*ACTIVITY*: Output the lines below exactly, please, from the first line until the line with "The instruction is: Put", counting both.

-- Opening Marker --

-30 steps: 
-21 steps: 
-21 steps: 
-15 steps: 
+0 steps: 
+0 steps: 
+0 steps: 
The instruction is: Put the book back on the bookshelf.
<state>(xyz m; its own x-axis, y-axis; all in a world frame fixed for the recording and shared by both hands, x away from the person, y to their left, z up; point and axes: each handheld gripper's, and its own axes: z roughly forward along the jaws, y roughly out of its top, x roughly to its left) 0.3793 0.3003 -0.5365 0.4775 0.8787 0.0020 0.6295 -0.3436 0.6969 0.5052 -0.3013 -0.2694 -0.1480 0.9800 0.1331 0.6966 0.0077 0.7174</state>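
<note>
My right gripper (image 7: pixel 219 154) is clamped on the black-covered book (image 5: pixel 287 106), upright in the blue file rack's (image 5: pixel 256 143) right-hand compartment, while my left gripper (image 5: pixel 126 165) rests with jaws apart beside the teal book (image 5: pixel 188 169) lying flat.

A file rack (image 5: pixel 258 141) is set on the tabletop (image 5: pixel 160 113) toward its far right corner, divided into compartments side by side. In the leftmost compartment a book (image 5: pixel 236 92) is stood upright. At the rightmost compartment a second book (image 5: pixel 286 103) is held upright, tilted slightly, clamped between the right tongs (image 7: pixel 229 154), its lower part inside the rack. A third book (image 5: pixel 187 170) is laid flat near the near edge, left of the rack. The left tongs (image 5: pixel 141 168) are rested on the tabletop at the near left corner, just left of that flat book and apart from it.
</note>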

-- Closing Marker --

*RESPONSE AREA*:
-30 steps: 
-21 steps: 
-21 steps: 
-15 steps: 
+0 steps: 
+0 steps: 
+0 steps: 
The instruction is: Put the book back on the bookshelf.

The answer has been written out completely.